INFORMATION PROVIDED section start
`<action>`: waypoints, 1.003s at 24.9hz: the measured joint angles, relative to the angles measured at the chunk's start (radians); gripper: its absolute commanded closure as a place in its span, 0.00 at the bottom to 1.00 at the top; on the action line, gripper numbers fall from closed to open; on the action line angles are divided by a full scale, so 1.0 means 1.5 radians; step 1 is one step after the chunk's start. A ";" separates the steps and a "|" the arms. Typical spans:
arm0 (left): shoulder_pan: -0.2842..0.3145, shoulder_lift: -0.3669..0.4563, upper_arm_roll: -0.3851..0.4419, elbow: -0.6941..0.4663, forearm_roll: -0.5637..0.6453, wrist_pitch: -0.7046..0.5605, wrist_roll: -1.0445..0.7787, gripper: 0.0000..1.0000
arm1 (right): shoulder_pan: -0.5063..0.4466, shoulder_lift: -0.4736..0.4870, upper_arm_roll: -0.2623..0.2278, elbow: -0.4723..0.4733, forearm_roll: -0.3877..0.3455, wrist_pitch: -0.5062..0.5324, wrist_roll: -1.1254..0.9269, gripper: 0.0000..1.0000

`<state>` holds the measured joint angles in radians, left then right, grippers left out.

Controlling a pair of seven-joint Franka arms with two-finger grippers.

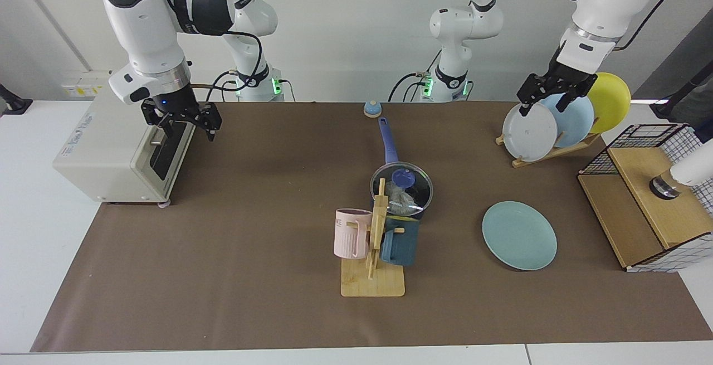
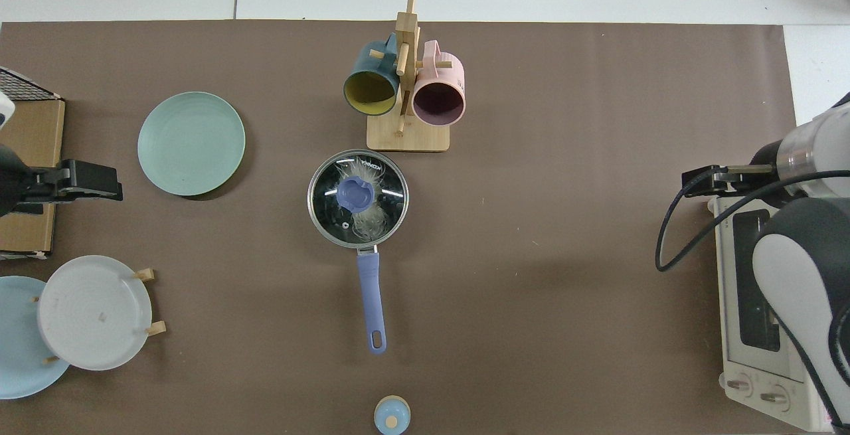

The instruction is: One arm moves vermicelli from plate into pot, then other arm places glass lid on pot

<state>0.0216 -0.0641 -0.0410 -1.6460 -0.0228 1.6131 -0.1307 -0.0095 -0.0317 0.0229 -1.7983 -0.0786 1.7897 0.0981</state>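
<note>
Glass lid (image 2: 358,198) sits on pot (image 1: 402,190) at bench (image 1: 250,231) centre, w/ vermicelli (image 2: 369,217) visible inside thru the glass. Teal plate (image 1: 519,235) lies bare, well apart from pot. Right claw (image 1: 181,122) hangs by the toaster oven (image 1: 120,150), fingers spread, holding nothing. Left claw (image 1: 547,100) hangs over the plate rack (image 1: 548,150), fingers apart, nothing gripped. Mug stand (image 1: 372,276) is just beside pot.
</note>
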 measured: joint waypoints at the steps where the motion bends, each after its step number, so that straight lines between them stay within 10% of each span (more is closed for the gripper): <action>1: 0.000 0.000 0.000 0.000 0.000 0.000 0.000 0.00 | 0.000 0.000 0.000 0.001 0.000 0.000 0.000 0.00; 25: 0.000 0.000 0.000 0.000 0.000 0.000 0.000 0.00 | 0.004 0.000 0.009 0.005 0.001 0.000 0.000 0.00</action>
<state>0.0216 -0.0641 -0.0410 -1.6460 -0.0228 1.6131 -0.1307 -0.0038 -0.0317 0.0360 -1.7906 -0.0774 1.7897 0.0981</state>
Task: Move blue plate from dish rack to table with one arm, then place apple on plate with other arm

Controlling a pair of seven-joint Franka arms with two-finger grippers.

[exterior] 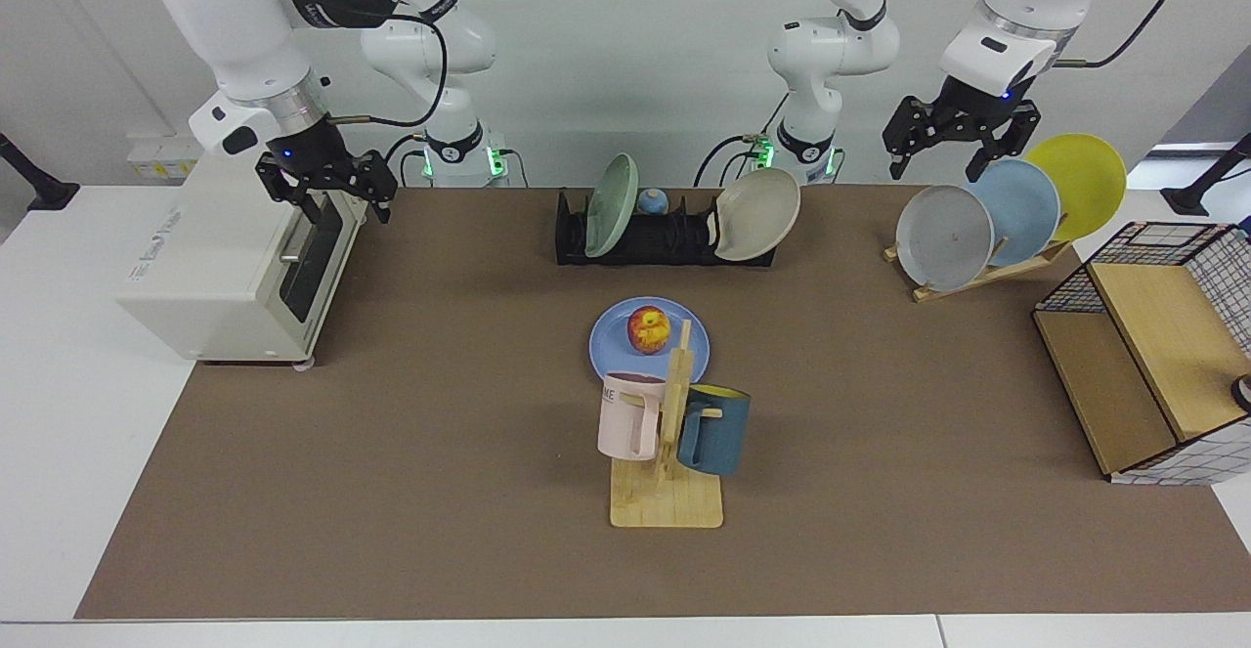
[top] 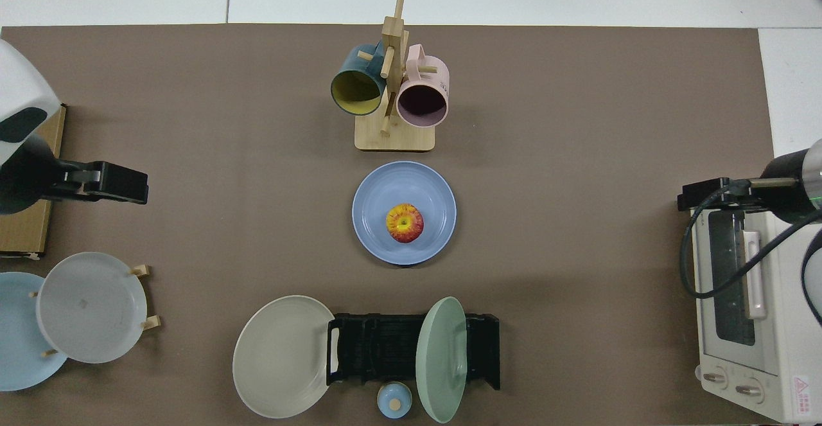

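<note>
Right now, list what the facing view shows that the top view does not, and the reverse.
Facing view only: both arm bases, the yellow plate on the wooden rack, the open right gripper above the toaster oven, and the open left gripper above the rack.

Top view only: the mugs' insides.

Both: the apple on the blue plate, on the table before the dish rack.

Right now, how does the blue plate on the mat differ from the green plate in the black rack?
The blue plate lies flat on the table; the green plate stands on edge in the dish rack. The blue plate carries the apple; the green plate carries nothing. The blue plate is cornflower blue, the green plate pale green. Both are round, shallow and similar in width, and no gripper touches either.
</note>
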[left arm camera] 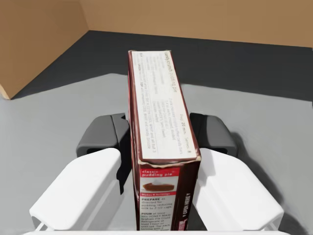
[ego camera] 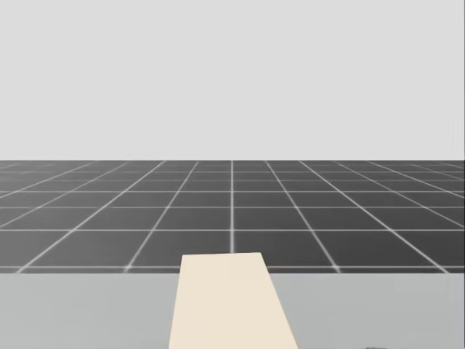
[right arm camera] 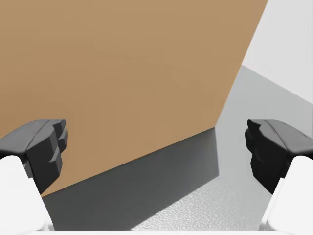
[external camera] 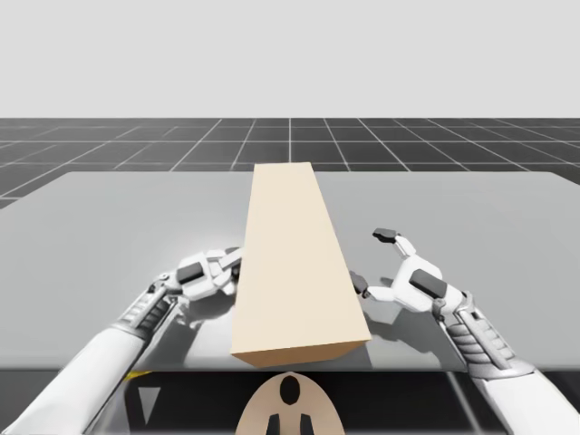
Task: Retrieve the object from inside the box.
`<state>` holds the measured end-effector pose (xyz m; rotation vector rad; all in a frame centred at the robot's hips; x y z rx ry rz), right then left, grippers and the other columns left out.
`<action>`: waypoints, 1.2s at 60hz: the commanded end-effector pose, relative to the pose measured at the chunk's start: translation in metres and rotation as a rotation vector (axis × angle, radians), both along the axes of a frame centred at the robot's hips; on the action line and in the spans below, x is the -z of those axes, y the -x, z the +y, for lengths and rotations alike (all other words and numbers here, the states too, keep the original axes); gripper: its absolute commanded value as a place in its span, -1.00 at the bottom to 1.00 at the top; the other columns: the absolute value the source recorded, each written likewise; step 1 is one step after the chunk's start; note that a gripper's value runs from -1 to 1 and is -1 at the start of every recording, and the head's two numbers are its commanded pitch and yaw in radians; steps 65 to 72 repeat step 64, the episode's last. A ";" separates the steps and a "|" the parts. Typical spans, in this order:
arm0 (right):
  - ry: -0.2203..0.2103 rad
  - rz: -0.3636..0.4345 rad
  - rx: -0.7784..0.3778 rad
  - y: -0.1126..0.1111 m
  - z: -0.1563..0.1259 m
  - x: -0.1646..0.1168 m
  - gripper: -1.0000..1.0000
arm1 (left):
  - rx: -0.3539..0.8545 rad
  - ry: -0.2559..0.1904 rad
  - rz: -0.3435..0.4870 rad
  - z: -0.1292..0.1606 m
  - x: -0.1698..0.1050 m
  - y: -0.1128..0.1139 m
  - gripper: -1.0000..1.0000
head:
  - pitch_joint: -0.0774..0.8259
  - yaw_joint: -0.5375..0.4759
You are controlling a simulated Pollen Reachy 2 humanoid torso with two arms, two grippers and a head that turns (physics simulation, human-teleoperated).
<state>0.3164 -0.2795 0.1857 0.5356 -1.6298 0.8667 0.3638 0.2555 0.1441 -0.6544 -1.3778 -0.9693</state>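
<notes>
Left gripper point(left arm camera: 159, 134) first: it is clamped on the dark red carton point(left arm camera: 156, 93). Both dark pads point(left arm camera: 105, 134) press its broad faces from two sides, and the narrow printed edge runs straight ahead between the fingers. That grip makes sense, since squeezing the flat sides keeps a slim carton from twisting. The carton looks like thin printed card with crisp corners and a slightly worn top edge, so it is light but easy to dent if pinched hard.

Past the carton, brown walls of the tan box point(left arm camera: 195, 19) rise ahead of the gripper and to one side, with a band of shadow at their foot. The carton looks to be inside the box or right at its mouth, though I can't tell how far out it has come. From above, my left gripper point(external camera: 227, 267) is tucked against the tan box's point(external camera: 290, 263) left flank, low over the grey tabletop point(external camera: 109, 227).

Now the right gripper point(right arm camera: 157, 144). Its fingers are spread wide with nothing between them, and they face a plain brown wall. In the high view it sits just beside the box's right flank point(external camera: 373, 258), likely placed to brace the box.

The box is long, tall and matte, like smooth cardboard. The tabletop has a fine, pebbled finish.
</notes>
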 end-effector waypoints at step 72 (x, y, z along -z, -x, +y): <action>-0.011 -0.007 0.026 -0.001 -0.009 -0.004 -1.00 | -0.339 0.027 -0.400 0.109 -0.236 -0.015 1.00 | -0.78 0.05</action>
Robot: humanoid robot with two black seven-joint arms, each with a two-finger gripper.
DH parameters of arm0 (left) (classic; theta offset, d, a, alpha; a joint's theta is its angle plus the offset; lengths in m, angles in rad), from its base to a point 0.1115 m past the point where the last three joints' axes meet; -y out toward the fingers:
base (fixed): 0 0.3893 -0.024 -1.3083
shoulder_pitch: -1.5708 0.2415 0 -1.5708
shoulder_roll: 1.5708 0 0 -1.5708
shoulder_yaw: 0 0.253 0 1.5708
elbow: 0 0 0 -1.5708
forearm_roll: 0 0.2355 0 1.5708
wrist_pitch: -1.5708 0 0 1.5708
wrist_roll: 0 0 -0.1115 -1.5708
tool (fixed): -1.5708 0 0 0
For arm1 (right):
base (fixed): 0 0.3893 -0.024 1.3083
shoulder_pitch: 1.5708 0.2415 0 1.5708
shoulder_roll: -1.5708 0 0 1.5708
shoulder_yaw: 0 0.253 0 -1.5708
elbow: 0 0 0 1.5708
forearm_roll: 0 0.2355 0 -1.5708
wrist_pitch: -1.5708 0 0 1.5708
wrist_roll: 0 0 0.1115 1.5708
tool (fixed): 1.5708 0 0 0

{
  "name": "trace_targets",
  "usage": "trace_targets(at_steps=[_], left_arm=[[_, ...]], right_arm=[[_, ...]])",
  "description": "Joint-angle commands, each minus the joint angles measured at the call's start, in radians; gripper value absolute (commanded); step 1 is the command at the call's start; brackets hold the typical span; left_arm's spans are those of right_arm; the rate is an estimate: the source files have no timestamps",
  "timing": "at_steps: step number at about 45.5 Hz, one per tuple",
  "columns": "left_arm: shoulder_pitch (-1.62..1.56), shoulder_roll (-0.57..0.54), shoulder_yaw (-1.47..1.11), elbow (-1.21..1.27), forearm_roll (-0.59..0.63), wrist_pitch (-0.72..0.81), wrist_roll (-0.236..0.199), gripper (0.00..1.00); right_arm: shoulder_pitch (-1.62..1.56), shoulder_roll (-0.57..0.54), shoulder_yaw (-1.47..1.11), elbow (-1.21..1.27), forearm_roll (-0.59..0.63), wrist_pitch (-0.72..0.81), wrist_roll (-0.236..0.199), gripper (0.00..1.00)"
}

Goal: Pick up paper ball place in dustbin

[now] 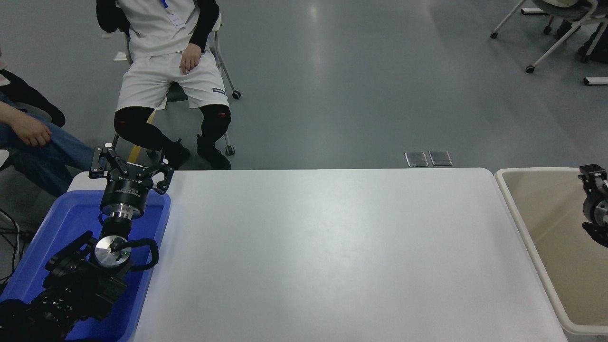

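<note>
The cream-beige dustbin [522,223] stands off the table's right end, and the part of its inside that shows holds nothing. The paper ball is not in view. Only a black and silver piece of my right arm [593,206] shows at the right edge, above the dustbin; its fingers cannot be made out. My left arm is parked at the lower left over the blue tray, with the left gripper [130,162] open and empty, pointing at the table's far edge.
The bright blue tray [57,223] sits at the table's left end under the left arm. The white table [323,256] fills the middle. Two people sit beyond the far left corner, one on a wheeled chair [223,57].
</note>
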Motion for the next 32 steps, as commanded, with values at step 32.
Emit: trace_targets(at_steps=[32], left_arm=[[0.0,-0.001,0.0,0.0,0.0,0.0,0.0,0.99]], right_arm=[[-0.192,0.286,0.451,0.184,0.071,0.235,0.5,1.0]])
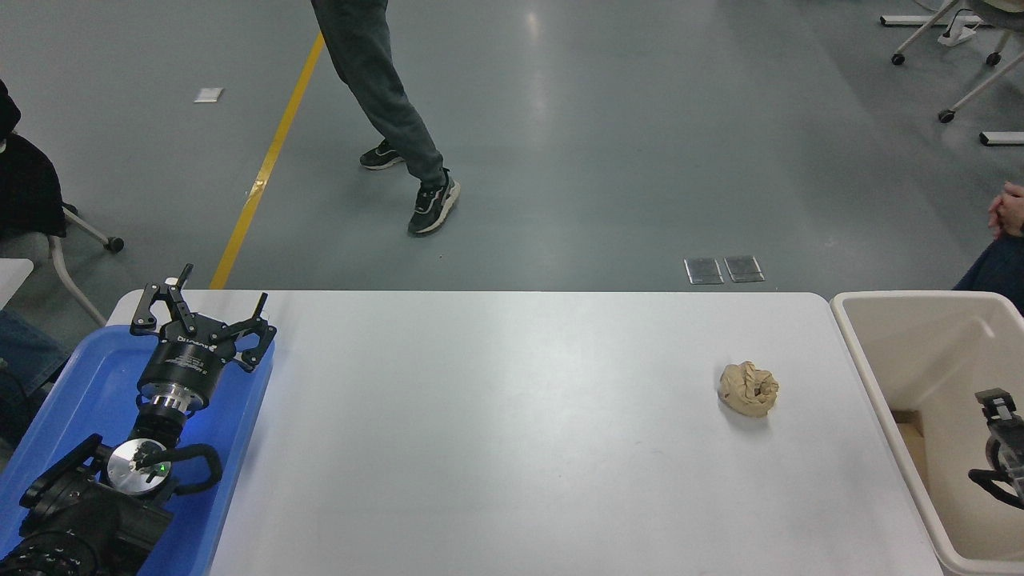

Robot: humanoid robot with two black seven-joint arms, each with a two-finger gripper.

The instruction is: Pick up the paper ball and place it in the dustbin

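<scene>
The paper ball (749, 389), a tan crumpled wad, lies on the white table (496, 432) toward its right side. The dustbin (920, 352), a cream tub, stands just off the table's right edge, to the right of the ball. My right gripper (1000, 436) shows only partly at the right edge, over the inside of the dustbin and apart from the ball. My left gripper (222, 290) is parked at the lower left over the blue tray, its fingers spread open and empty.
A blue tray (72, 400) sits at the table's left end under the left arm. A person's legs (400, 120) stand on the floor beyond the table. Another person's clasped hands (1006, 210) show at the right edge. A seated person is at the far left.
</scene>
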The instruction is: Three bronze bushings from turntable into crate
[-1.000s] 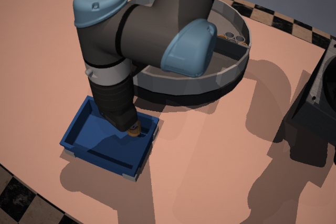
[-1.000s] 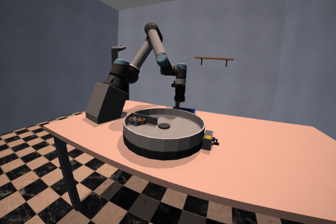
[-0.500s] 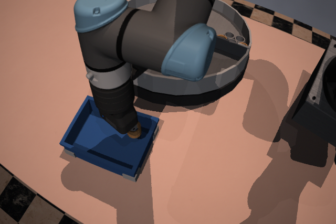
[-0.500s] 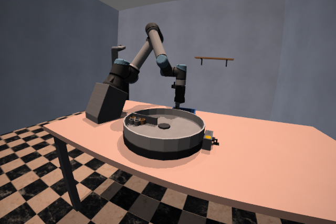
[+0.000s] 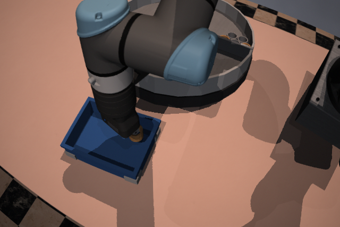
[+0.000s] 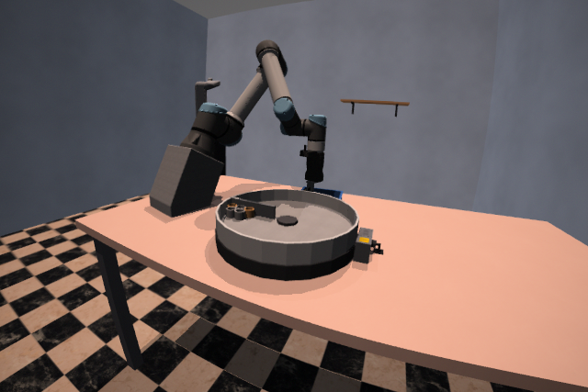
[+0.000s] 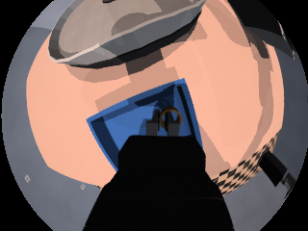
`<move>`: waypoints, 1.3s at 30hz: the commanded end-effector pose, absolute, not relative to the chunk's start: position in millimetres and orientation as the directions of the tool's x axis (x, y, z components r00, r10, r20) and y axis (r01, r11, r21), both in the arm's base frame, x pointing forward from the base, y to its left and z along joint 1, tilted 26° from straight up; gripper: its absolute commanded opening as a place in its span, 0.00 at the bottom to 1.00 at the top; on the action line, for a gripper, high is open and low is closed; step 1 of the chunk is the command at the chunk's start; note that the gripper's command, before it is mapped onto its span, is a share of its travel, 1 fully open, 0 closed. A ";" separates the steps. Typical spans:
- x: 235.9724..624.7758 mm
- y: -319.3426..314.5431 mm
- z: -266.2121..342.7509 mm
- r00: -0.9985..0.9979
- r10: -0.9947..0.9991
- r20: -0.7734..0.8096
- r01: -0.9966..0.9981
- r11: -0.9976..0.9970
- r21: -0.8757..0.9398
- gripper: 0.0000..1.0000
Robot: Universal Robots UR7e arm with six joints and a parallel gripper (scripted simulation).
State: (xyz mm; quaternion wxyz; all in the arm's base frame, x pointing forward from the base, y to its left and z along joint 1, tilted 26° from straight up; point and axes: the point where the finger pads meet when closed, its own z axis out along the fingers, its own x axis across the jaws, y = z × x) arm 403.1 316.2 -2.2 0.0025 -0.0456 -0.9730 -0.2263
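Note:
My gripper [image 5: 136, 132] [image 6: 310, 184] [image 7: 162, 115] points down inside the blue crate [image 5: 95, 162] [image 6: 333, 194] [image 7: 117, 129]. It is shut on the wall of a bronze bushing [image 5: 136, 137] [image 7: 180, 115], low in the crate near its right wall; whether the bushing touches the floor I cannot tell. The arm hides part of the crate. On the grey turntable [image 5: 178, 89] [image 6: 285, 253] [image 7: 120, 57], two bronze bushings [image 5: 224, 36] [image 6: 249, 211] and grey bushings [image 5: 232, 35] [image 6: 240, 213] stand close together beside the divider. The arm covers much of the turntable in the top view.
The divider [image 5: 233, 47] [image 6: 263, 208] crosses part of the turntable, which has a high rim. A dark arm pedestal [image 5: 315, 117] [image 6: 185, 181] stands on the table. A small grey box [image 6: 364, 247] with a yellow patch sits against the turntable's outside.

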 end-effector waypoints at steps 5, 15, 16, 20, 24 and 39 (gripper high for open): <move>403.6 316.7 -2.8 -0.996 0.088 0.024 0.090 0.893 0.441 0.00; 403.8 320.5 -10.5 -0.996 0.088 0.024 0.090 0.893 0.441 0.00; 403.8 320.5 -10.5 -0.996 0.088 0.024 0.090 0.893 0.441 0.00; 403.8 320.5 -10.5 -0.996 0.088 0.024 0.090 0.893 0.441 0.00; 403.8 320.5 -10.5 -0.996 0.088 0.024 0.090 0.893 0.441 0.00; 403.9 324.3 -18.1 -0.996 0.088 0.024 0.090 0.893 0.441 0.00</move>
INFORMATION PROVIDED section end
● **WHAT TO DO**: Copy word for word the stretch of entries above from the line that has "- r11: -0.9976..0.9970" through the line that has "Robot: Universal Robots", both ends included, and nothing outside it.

● **OUTPUT OF THE TASK**:
- r11: -0.9976..0.9970
- r21: -0.8757..0.9398
- gripper: 0.0000..1.0000
Robot: Universal Robots UR7e arm with six joints and a parallel gripper (scripted simulation).

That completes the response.